Two of my favorite books are Under the Tuscan Sun by Frances Mayes and Peter Walsh’s It’s All Too Much: An Easy Plan For Living a Richer Life with Less Stuff. Both books offer insight into how the physical messes in our lives are in direct relation to our psychological messes and vice versa. Truth is, I am actually a neat freak. Extremely organized. Not a single belt or book out of place in the closet or on the shelf. My problem is that I can’t seem to let go of any of those things due to thinking I might need it later (I know there are many people out there who are the same exact way.) I also attach emotion to materialistic things. It is because of the extreme case of this behavior that TV shows like “Hoarders” exist and Peter Walsh can continue writing books about this issue.
Due to Facebook, we now hoard “friends” as well. Even the ones we don’t really know or like anymore. Why do we meet someone once and think we need him or her in our lives when the people we have known for years we don’t even see or talk to…and they live down the street?
FB stock is available for sale today and it really made me want to take stock in the value I have invested in my own life. Do I really need all this stuff from my past? Do I want to collect friends I never see or spend time with?

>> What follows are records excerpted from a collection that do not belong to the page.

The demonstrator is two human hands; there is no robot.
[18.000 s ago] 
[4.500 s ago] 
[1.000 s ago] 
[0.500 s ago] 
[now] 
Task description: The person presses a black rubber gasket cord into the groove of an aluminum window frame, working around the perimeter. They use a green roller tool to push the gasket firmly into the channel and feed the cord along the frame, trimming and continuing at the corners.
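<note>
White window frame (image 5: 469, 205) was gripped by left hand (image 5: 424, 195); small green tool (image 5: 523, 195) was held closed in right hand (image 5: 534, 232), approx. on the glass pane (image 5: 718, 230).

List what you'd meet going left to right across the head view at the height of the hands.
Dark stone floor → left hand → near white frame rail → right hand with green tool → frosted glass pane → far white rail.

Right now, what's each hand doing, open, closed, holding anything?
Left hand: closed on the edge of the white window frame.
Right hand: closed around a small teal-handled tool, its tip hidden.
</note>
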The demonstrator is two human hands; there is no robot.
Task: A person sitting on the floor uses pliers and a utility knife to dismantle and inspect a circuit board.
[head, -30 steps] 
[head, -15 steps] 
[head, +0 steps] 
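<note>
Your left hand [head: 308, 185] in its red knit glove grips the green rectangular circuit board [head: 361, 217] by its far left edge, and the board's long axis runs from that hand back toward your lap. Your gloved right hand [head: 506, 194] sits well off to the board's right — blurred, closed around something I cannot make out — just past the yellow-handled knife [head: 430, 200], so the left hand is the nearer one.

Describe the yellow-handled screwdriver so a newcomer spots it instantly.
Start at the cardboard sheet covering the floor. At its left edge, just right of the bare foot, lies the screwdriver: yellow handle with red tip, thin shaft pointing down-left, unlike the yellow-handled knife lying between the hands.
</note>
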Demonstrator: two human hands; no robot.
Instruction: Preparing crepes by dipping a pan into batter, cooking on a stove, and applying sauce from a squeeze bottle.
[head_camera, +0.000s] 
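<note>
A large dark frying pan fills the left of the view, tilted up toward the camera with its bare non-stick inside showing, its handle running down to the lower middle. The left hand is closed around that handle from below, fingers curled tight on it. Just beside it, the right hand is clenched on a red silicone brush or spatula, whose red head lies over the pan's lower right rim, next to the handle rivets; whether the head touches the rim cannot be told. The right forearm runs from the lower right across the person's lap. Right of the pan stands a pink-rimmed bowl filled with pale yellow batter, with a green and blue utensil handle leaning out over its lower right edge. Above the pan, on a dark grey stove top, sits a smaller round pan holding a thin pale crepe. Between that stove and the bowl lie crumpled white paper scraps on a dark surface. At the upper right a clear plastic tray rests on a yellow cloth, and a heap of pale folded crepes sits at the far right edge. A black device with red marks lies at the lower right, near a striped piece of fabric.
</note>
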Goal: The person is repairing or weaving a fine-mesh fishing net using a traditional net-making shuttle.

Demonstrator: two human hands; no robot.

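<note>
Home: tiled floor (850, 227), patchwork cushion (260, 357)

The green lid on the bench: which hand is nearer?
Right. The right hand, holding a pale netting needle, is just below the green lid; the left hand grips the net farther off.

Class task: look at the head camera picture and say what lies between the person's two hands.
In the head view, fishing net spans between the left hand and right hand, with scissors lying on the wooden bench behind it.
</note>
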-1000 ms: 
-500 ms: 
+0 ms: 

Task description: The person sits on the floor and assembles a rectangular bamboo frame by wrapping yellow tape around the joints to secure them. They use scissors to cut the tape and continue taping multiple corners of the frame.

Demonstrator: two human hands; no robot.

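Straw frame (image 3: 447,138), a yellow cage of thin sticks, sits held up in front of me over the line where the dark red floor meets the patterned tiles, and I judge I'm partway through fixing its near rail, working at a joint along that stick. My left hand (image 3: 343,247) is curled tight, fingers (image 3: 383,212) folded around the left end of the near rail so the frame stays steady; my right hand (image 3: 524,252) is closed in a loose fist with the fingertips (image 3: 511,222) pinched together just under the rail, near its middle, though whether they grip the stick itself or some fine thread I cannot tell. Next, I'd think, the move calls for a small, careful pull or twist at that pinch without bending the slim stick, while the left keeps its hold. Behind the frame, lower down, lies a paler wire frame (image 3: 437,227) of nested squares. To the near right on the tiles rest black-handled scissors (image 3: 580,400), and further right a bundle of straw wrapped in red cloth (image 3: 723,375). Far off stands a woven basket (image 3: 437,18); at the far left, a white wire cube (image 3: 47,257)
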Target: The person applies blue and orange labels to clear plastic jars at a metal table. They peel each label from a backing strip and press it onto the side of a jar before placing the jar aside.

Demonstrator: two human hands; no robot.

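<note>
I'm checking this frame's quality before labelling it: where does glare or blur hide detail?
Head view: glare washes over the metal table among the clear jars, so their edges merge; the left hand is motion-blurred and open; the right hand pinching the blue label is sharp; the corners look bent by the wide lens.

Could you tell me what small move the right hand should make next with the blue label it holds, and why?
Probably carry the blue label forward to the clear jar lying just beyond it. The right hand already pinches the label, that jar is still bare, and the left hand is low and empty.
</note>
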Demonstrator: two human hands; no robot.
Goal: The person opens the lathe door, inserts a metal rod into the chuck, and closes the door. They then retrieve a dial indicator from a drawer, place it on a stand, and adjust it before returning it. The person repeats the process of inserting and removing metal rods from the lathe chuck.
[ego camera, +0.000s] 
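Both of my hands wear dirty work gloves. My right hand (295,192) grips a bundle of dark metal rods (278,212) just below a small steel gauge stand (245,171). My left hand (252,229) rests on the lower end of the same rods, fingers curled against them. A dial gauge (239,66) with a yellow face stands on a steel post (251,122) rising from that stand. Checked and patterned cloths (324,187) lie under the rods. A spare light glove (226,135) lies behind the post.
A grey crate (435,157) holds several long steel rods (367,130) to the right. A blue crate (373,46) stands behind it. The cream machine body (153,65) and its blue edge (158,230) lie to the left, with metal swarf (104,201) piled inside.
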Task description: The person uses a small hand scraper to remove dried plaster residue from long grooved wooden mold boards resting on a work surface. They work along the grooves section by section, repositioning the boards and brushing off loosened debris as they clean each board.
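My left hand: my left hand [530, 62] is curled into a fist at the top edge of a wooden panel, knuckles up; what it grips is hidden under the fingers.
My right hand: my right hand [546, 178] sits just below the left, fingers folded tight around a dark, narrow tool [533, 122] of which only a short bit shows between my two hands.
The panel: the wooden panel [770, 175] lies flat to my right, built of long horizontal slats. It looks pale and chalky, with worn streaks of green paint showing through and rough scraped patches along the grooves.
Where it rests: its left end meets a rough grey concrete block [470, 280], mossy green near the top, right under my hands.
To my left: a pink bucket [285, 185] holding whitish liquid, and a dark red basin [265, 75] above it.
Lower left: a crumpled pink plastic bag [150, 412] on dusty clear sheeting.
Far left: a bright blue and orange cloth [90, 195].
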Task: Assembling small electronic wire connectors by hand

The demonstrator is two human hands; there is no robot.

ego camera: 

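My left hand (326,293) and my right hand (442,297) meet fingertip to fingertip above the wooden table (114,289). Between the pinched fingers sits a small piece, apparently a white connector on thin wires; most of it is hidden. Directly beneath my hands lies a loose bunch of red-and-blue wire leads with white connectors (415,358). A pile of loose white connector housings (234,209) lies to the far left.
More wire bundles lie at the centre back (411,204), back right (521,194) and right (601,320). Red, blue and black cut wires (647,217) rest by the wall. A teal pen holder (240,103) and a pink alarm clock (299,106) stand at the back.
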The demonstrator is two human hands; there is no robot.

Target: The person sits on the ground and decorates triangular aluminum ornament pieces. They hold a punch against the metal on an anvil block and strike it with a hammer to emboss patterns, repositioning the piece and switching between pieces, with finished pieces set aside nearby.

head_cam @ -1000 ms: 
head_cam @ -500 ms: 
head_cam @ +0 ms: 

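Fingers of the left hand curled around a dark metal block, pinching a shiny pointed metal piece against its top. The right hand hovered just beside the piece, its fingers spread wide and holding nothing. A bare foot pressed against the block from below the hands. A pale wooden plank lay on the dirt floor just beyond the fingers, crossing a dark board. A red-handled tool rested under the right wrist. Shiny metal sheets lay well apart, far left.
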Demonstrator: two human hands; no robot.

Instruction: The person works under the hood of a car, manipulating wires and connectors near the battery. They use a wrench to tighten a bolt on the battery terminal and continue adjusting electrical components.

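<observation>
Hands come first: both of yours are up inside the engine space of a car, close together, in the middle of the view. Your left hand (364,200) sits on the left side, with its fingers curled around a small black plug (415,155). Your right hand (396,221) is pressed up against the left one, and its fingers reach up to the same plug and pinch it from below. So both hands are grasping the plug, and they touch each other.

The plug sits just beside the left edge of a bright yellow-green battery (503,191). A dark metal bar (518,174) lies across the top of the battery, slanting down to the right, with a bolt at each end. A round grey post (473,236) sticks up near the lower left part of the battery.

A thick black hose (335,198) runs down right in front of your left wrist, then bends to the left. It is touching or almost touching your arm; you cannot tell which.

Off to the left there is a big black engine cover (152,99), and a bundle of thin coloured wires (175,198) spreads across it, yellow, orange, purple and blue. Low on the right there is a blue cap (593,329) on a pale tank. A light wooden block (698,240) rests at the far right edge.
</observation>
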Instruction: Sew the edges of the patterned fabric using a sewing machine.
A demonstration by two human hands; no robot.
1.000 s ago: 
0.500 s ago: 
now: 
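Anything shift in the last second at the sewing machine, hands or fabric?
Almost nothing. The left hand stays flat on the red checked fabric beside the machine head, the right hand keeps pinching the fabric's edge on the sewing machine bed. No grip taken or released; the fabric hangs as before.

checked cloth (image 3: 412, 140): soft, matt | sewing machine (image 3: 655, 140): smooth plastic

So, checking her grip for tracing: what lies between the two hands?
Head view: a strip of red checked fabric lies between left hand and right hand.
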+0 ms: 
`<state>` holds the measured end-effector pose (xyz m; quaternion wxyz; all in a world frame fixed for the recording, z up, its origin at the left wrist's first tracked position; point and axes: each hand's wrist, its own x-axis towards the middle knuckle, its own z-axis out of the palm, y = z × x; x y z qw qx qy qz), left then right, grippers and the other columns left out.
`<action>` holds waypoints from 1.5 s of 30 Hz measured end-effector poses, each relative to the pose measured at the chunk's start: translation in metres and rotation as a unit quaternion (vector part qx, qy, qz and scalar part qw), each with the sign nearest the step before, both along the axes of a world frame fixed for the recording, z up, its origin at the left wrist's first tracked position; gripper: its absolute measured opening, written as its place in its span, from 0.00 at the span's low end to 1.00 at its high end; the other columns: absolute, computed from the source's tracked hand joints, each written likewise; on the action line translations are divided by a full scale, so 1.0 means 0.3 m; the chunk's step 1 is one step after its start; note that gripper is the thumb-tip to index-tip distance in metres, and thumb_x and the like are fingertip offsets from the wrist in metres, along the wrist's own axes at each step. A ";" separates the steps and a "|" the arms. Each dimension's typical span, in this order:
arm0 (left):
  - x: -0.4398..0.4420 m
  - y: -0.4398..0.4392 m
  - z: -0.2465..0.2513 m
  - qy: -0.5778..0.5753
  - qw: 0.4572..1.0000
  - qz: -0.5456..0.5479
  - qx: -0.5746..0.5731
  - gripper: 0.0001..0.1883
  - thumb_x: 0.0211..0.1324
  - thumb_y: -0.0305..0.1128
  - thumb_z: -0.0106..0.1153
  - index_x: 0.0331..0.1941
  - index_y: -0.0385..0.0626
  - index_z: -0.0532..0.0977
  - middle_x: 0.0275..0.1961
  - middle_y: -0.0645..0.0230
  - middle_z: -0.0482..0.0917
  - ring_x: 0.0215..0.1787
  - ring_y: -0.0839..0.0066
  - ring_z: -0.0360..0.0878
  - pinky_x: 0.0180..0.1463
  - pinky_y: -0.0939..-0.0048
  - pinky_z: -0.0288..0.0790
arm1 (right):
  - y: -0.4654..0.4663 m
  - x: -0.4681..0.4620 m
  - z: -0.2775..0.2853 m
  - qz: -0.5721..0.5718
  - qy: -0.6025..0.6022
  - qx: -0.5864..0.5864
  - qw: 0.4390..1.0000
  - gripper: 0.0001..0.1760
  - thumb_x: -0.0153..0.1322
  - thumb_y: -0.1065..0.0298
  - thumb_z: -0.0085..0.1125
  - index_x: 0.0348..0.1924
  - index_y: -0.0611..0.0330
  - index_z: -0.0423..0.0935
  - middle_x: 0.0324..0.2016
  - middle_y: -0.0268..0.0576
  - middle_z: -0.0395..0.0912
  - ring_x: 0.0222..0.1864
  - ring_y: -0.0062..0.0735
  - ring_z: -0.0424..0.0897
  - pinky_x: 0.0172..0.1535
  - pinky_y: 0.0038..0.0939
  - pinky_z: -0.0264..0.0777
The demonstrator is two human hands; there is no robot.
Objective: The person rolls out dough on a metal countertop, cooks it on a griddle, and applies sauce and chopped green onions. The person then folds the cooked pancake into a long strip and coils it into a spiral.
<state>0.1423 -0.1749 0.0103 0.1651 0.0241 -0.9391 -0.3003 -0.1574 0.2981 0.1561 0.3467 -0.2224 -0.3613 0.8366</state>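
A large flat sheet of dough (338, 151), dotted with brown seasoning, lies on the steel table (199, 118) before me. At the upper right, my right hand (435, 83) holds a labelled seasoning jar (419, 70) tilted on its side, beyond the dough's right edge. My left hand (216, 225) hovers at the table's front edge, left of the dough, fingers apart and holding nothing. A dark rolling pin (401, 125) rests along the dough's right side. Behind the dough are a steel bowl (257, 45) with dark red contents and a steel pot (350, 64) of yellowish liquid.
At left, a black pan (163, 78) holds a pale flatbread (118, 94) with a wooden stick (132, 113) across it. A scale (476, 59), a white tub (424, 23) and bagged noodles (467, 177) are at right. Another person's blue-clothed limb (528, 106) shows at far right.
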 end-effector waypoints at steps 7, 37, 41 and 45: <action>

Don’t get me wrong. Sharing things with people is fine, (I mean that is the purpose of this blog and my FB & Twitter pages.) The problem I am referring to is when we have an expectation of something or someone becoming more than what it is. Holding on to the worn out interview shoes I have had for 12 years is not going to help get me a job. Staying “friends” on FB with that guy I hooked up with isn’t going to get him to suddenly apologize for not being the man I wanted him to be. And saving a book signed by an author I am not even a fan of? Jeez, let it go!
Like Frances Mayes, I am looking for a fresh start with my new life. Granted I don’t have the money to move to Italy, but I can start cleaning up the house in my head. It is hard enough to try to make the necessary changes in yourself, so I certainly don’t need the casual FB reminders that you didn’t invite me to your wedding or that you are sitting on the beach down the block and didn’t think of me. It’s actually okay with me that I am not a priority in your life anymore, but I am very much a priority in mine.
So from now on, if something or someone in my life doesn’t have a genuine purpose that applies to the person I am today, I’m getting rid of it. And if you don’t “Like” that, go buy stock in someone who cares.
|Renovating my bedroom from NYC apt circa 2003 (all black & red) to |
2012 beach theme (blue & white.) I carried this bench 8 blocks in NYC &
it still has a purpose today, proving a great foundation can withstand life's many phases!
|I collect seashells I find on the beach, not friends. |
My friends need to do more than look pretty for me to find them valuable.
|For 12 years, these shoes have taken me on a ton of adventures, (including hundreds of job interviews.)|
I am retiring them to the trash along with the baggage of my past.